[TASK ITEM]: Quote verbatim the span of lines that begins the listing below and closes with the line containing "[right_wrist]".

[SUPPLIED INFORMATION]:
---------------
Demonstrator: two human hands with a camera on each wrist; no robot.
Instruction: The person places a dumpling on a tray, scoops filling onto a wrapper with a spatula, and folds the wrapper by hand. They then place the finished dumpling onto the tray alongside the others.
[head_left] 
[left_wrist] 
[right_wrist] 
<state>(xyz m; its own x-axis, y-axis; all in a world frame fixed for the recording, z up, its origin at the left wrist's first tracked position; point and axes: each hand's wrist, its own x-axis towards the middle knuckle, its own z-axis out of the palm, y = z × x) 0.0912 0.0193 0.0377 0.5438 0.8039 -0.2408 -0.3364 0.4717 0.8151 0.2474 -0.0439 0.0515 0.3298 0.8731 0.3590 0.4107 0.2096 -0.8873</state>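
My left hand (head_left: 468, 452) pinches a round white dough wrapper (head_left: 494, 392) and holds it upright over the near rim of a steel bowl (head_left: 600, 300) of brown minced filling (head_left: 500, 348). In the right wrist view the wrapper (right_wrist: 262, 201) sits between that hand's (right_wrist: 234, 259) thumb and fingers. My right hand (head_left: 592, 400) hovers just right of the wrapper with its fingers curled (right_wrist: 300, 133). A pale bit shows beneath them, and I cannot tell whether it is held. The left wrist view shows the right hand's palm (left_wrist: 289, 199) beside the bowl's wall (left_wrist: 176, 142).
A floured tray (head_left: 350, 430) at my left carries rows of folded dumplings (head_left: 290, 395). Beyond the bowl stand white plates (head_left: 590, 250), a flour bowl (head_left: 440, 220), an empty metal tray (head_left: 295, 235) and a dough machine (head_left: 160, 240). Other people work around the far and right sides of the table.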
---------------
[THE COMPLETED TASK]:
Demonstrator: two human hands with a camera on each wrist; no robot.
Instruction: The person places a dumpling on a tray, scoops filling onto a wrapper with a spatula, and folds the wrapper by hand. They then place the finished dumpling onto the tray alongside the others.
[head_left] 
[left_wrist] 
[right_wrist] 

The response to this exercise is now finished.